Department of Statistics and Operations Research, Tel-Aviv University, Tel-Aviv, Israel.
Department of Epidemiology and Biostatistics, Memorial Sloan Kettering Cancer Center, New York, New York, United States of America.
PLoS Biol. 2023 May 1;21(5):e3002082. doi: 10.1371/journal.pbio.3002082. eCollection 2023 May.
The utility of mouse and rat studies critically depends on their replicability in other laboratories. A widely advocated approach to improving replicability is through the rigorous control of predefined animal or experimental conditions, known as standardization. However, this approach limits the generalizability of the findings to only to the standardized conditions and is a potential cause rather than solution to what has been called a replicability crisis. Alternative strategies include estimating the heterogeneity of effects across laboratories, either through designs that vary testing conditions, or by direct statistical analysis of laboratory variation. We previously evaluated our statistical approach for estimating the interlaboratory replicability of a single laboratory discovery. Those results, however, were from a well-coordinated, multi-lab phenotyping study and did not extend to the more realistic setting in which laboratories are operating independently of each other. Here, we sought to test our statistical approach as a realistic prospective experiment, in mice, using 152 results from 5 independent published studies deposited in the Mouse Phenome Database (MPD). In independent replication experiments at 3 laboratories, we found that 53 of the results were replicable, so the other 99 were considered non-replicable. Of the 99 non-replicable results, 59 were statistically significant (at 0.05) in their original single-lab analysis, putting the probability that a single-lab statistical discovery was made even though it is non-replicable, at 59.6%. We then introduced the dimensionless "Genotype-by-Laboratory" (GxL) factor-the ratio between the standard deviations of the GxL interaction and the standard deviation within groups.

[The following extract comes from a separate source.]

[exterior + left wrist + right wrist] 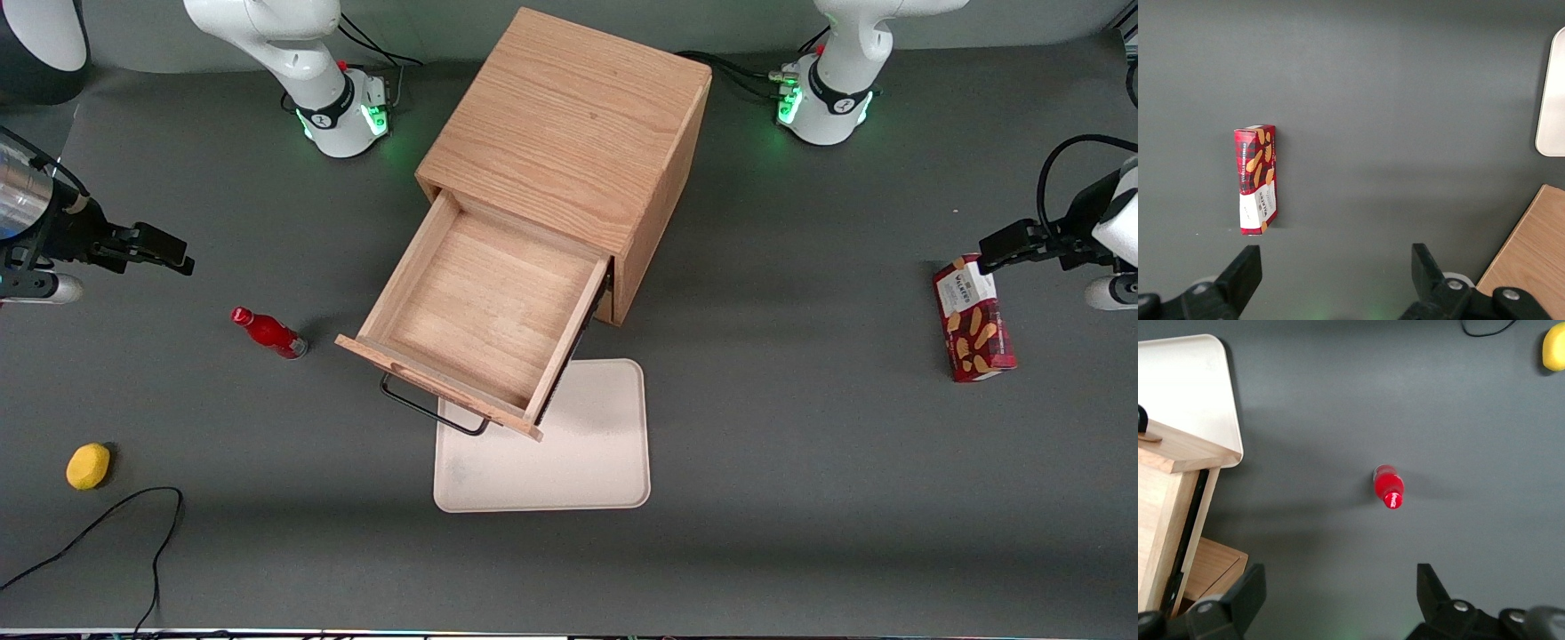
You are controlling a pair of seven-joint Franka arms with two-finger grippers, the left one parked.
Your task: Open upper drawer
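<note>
1. The upper drawer (484, 307) is pulled way out of the oak cabinet (569, 124), sitting mid-surface. You can see straight into its shallow square box, nothing inside but bare wood.
2. Its thin black wire handle (433, 412) hangs off the flat front panel, pointing roughly toward 7 o'clock in the front view. The drawer front overhangs one corner of the beige tray (578, 462).
3. That tray lies flat on the grey surface (800, 498), right in front of the cabinet and nearer the front camera than it.
4. A small red bottle (268, 332) stands beside the drawer, toward the working arm's end, clearly apart from the drawer side. In the right wrist view the same bottle (1389, 487) is seen from above, cap up.
5. The tool (147, 247) hovers above the surface at the working arm's end, about 10 o'clock from the bottle and well apart from the drawer. Its fingers (1245, 593) are spread wide with nothing between them.
6. A yellow lemon-ish thing (88, 466) sits nearer the front camera than the bottle, with a black cable (133, 524) looping just beside it.
7. A red biscuit box (973, 320) lies flat toward the parked arm's end.
</note>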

Using the GxL factor reduced the number of single-lab statistical discoveries and alongside reduced the probability of a non-replicable result to be discovered in the single lab to 12.1%. Such reduction naturally leads to reduced power to make replicable discoveries, but this reduction was small (from 87% to 66%), indicating the small price paid for the large improvement in replicability. Tools and data needed for the above GxL adjustment are publicly available at the MPD and will become increasingly useful as the range of assays and testing conditions in this resource increases.
鼠类研究的实用性很大程度上取决于其在其他实验室中的可重复性。提高可重复性的一种广泛提倡的方法是通过严格控制预先设定的动物或实验条件,即标准化。然而,这种方法将研究结果的普遍性限制在标准化条件内,这可能是导致所谓的可重复性危机的原因之一。替代策略包括估计实验室间效应的异质性,要么通过改变测试条件的设计,要么通过直接对实验室变异进行统计分析。我们之前评估了我们用于估计单个实验室发现的实验室间可重复性的统计方法。然而,这些结果来自于一项协调良好的多实验室表型研究,并没有扩展到实验室彼此独立运作的更现实的环境中。在这里,我们试图在老鼠身上进行我们的统计方法的测试,这是一个现实的前瞻性实验,使用来自 Mouse Phenome Database (MPD) 的 5 个独立已发表研究的 152 个结果。在 3 个实验室进行的独立复制实验中,我们发现 53 个结果是可复制的,因此其余 99 个结果被认为是不可复制的。在原始的单实验室分析中,99 个不可复制的结果中有 59 个具有统计学意义(在 0.05 水平上),这意味着即使是不可复制的单实验室统计发现,其发生的概率也为 59.6%。然后,我们引入了无维的“基因型-实验室”(GxL)因子——GxL 相互作用的标准差与组内标准差的比值。使用 GxL 因子减少了单实验室统计发现的数量,并将单实验室中不可复制结果被发现的概率降低到 12.1%。这种减少自然会降低做出可复制发现的能力,但这种减少很小(从 87%降至 66%),表明在可重复性方面的大幅提高所付出的代价很小。上述 GxL 调整所需的工具和数据可在 MPD 上公开获取,并将随着该资源中检测和测试条件范围的增加而变得越来越有用。